Cardiovascular Flashcards
ACS
What are the three branches of ACS and how do you differentiate them?
- Unstable angina = cardiac chest pain + normal/abnormal ECG + normal troponin
- NSTEMI = cardiac chest pain + normal/abnormal ECG + raised troponin
- STEMI = cardiac chest pain + abnormal ECG + raised troponin
ACS
What are the common and uncommon causes of ACS?
- Common = atherosclerotic plaque ruptures causing platelet aggregation and thrombus formation leading to coronary artery occlusion > infarction
- Uncommon = coronary vasospasm, cocaine, coronary dissection
ACS
What are the unmodifiable and modifiable risk factors for cardiac pathology?
- Unmodifiable = age, male, FHx
- Modifiable = smoking, DM, HTN, hypercholesterolaemia, obesity
ACS
How do you classify MIs in terms of ECG changes and causes?
- STEMI = complete coronary artery occlusion
- NSTEMI = partial coronary thrombus occlusion
- Type 1 MI = spontaneous MI due to primary coronary event
- Type 2 MI = secondary to ischaemia e.g., coronary spasm, arrhythmias, sepsis
ACS
How does ACS classically present?
- Sudden onset, unremitting central chest pain
- Left arm, neck and jaw radiation
- Associated SOB, N+V, sweating
ACS
How may ACS atypically present?
- Silent MI in elderly and patients with diabetes
ACS
How does unstable angina present?
- Chest pain at rest
- Doesn’t resolve with GTN
- Crescendo pattern = more frequent, easier to provoke
ACS
Give some differentials for chest pain
- Cardiac = myo/pericarditis, dissection
- Resp = PE, pneumonia, pneumothorax
- GI = reflux, peptic ulcer
- MSK = rib #, costochondritis
ACS
Describe the territories and vessels on an ECG
- Leads II, III, aVF = inferior so RCA
- V1–2 = septal, V3–4 = anterior so LAD
- I, aVL, V5–6 = lateral so left circumflex
ACS
What is the diagnostic criteria for a STEMI?
What ECG changes may come later?
- New LBBB
- ST elevation >2mm in adjacent chest leads or >1mm in adjacent limb leads (may have hyperacute T waves)
- Tall R waves and ST depression in V1–3 = posterior MI (usually left circumflex or RCA)
- T wave inversion and pathological Q waves
ACS
What ECG changes may be seen in an NSTEMI?
- ST depression
- T wave inversion
ACS
How would you investigate ACS?
What is the most important test and how do you interpret it?
- FBC, U&E, lipid profile, glucose, CXR
- Serial troponins (3h after, if mildly raised repeat after 6–12h and if doubles then confirm MI)

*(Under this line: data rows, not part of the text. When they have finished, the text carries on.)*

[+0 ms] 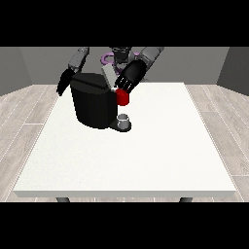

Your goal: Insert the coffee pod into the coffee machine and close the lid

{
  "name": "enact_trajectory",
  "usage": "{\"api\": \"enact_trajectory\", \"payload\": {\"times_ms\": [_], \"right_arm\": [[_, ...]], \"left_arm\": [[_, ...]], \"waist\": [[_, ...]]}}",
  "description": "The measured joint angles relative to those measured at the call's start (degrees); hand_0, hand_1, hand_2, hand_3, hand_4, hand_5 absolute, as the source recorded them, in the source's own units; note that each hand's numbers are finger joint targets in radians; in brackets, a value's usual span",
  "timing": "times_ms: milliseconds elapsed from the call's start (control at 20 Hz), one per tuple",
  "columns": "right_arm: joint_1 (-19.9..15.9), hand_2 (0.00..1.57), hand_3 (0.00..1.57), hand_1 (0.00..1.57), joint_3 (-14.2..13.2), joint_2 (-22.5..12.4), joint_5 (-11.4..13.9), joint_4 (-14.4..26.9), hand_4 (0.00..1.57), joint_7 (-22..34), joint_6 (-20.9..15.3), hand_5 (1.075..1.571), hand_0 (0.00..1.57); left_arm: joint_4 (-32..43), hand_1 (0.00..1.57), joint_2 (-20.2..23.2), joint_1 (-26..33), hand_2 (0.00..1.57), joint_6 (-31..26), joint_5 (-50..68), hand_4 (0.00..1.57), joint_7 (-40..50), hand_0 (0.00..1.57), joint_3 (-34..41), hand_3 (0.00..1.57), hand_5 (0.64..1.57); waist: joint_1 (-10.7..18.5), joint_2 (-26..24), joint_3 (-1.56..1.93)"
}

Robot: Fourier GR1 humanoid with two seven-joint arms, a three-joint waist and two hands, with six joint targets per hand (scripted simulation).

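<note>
A white table (pixel 146 160) fills a grey-walled room with pale plank flooring. The hand at the view's left (pixel 63 82) hangs beside the black coffee machine (pixel 92 104), fingers pointing down, holding nothing. A grey thing (pixel 123 118) (maybe a cup) sits at the machine's base. The hand at the view's right (pixel 127 80) rests above a red thing at the machine (pixel 123 97); its grasp cannot be told.
</note>
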Motion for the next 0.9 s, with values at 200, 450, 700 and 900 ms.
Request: {"api": "enact_trajectory", "payload": {"times_ms": [200, 450, 700, 900], "right_arm": [[-0.56, 0.00, 0.00, 0.00, -1.14, -0.95, -0.86, 0.86, 0.00, 0.06, 0.70, 1.571, 0.00], [-0.79, 0.00, 0.00, 0.00, -1.58, -1.49, -1.12, 1.22, 0.00, -0.41, 1.00, 1.571, 0.00], [-1.01, 0.00, 0.00, 0.00, -1.64, -1.23, -0.97, 1.49, 0.00, -1.02, 0.40, 1.571, 0.00], [-1.55, 0.00, 0.00, 0.00, -1.33, -1.34, -0.90, 0.81, 0.00, -0.04, 0.62, 1.571, 0.00]], "left_arm": [[-0.06, 1.21, -0.34, -0.20, 1.24, 0.74, -0.05, 0.35, -0.22, 1.21, 0.18, 1.20, 1.571], [-0.16, 1.18, 0.41, -0.90, 1.20, 1.66, -0.42, 0.35, -1.53, 1.18, 0.26, 1.17, 1.571], [-0.50, 1.22, 0.00, -0.33, 1.23, 4.42, -2.39, 0.00, -2.03, 1.22, -1.07, 1.10, 1.571], [-0.15, 1.16, 0.65, 0.31, 1.19, 5.95, -4.76, 0.00, -3.10, 1.16, -2.79, 1.07, 1.571]], "waist": [[0.38, -0.08, 0.01], [0.38, 0.55, 0.04], [0.41, 0.79, 0.05], [-0.17, 1.20, 0.05]]}}
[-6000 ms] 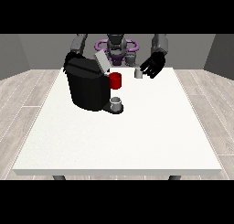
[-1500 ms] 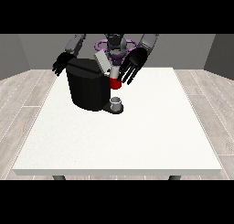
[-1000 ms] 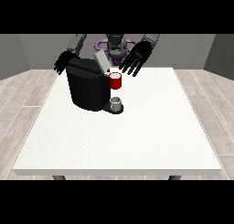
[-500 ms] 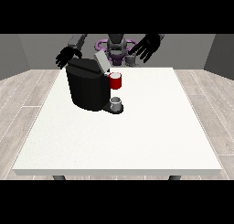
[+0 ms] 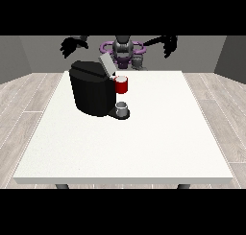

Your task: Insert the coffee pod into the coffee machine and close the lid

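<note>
The black coffee machine stands on the white table, left of centre, with its grey lid tilted up. A red thing at the machine sits at its front right. A small grey thing rests on the machine's base below it. Another grey thing shows at the table's far edge beside the robot's torso; I cannot tell it for the pod. The hand at the view's left hangs high behind the machine, fingers spread. The hand at the view's right is raised far right, fingers relaxed and pointing down. Both hold nothing.
The robot's torso with purple parts stands behind the table's far edge. Wooden floor surrounds the table on both sides.
Both hands have risen and moved apart, away from the machine's top. The lid still stands tilted up.
</note>
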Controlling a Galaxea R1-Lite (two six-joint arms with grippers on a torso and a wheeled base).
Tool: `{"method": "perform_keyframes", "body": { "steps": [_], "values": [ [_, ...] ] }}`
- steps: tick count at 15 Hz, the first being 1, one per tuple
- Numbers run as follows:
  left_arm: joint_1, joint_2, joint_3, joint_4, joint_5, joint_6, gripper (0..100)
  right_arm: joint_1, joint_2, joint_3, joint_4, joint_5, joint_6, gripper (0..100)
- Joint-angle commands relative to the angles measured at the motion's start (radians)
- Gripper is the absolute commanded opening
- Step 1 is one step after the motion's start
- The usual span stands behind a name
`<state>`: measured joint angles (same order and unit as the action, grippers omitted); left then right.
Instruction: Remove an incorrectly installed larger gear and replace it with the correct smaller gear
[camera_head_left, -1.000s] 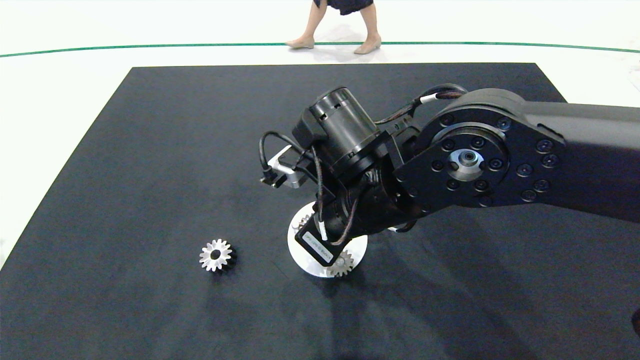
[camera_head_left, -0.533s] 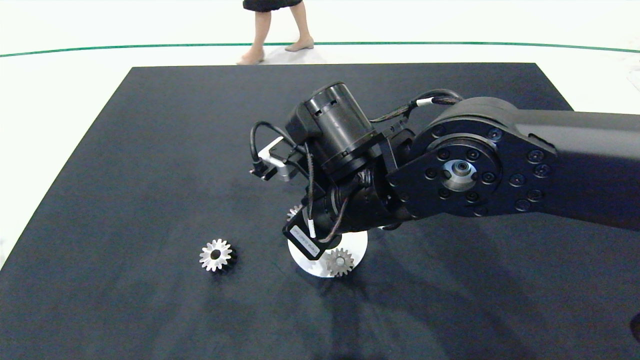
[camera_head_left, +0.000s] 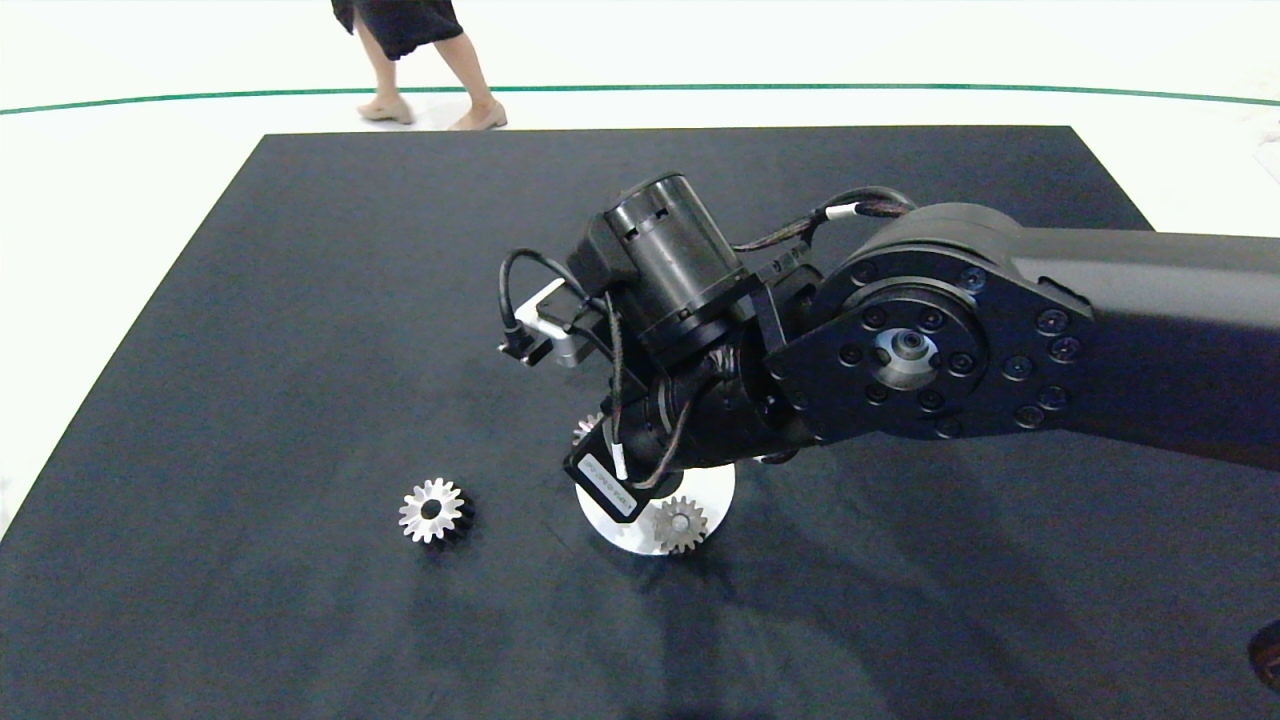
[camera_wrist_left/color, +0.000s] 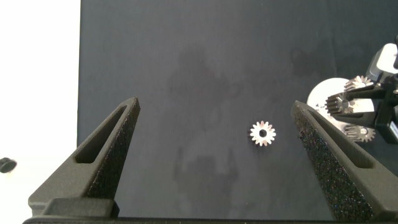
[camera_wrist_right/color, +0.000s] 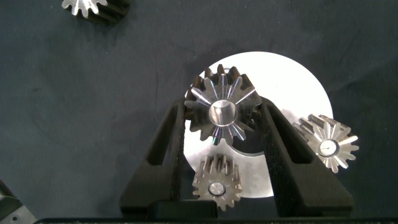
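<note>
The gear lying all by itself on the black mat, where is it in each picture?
Head view: the lone gear lies on the mat, left of the white disc.
Left wrist view: it shows between the left gripper's open fingers, far below them.
Right wrist view: only its edge peeks in at a corner.
Shared landmark: the white disc, where the right gripper straddles a gear.

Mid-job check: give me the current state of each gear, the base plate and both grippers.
larger gear: on its post on the plate, clamped between the right gripper's fingers.
round white plate: flat on the mat, two more small gears mounted.
smaller gear: loose on the mat, apart from the plate.
right gripper: shut on the larger gear.
left gripper: open, empty, raised.
</note>
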<state>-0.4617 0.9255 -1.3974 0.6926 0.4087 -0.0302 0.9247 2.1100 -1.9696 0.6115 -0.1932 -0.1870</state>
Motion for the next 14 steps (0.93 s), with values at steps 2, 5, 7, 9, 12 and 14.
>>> {"method": "perform_keyframes", "body": {
  "steps": [2, 5, 7, 9, 12, 14],
  "values": [
    [0.000, -0.001, 0.000, 0.005, 0.002, 0.000, 100, -0.007, 0.018, -0.005, -0.010, -0.002, 0.001, 34],
    [0.000, -0.001, 0.000, 0.004, 0.002, 0.000, 100, -0.009, 0.021, -0.005, -0.010, -0.003, 0.001, 34],
    [0.000, -0.001, 0.000, 0.004, 0.002, 0.000, 100, -0.009, 0.030, -0.005, -0.012, -0.003, 0.001, 34],
    [0.000, -0.001, 0.000, 0.004, 0.002, 0.000, 100, -0.010, 0.041, -0.005, -0.030, -0.005, 0.001, 34],
    [0.000, -0.001, 0.000, 0.004, 0.002, 0.000, 100, -0.009, 0.047, -0.005, -0.041, -0.008, 0.001, 34],
    [0.000, -0.001, 0.000, 0.004, 0.002, 0.000, 100, -0.010, 0.047, -0.005, -0.041, -0.009, 0.001, 34]
  ]
}}
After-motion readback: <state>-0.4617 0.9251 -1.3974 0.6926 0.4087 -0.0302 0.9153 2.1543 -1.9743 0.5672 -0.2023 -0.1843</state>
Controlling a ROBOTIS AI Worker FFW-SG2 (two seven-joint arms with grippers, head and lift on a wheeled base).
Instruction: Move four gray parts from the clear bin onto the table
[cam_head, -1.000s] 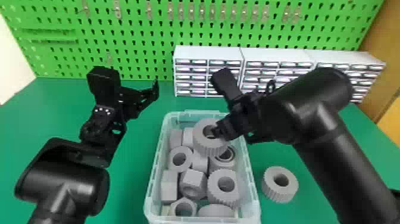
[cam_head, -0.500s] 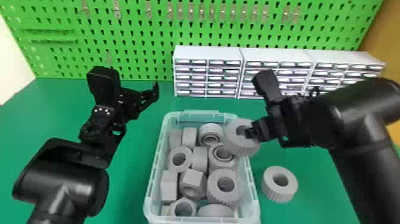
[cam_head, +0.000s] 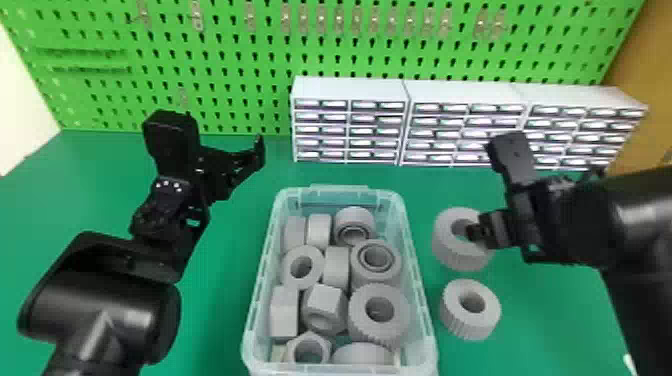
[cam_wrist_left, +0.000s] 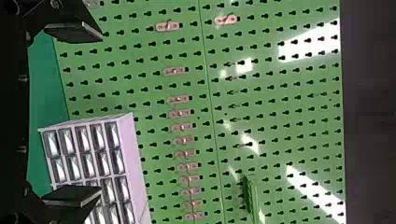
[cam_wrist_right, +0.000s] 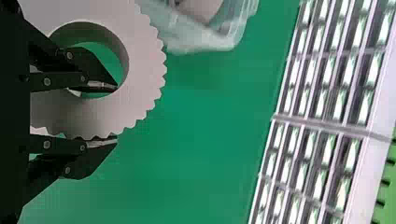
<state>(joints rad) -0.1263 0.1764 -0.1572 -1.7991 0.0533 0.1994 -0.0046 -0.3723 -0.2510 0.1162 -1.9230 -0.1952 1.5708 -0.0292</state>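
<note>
One gray part (cam_head: 457, 256) in the right claw (cam_head: 481, 236)

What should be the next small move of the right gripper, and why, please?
Probably ease the toothed gray ring down until the table supports it: the right gripper pinches its wall, one finger inside the hole, and it is outside the clear bin, near a second toothed ring. Whether it touches down yet, I cannot tell.

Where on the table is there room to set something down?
Bare table lies between the left arm and clear bin, with a narrower strip from bin to drawer cabinets. Right of the bin is crowded: one gray ring on the table, another in the right claw. The bin is packed.
</note>
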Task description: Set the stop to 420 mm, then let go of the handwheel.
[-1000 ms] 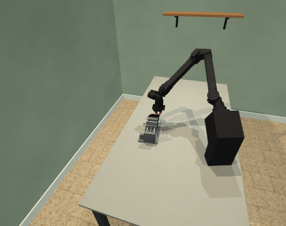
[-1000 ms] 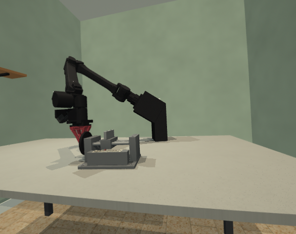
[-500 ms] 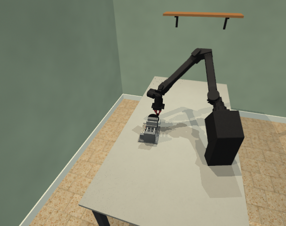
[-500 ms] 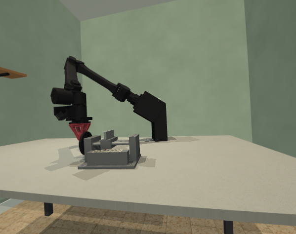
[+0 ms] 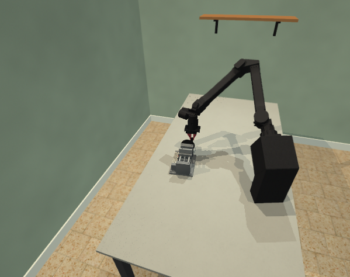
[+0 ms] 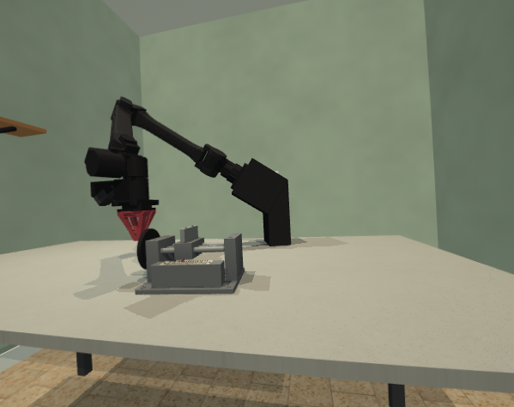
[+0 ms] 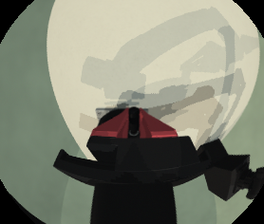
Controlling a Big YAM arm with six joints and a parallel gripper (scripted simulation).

- May be falsely raised in peri/myocarditis, sepsis, PE, CKD
ACS
What are the post-MI complications?
DREAD
- Death (VF arrest)
- Rupture of myocardium
- oEdema.
- Arrhythmia/aneurysm
- Dressler’s/pericarditis
ACS
How can post-MI rupture of myocardium present?
- LV free wall = acute HF due to tamponade
- Mitral valve papillary muscle = acute MR with pulmonary oedema + pan-systolic murmur
- VSD = acute HF
ACS
How can post-MI arrhythmia/aneurysm present?
- AV block after inferior MI
- LV aneurysm = weakened myocardium can present with persistent ST elevation
ACS
How can post-MI Dressler’s syndrome/pericarditis present?
- Normal pericarditis 48h after
- Dressler’s = 2–6w post MI with autoimmune pericarditis due to autoantibody formation against heart
- Global saddle-shaped ST elevation, T wave inversion, echo (pericardial effusion) and raised inflammatory markers
- Manage with high dose aspirin or NSAIDs
ACS
How do you manage ACS initially?
MONA
- Morphine 5–10mg IV with metoclopramide 10mg IV
- Oxygen if SpO2 <94%
- Nitrates (sublingual GTN first, then IV, NOT if SBP <90)
- Aspirin 300mg PO
ACS
What are the 2 management options of an acute STEMI and how do you determine which one to use?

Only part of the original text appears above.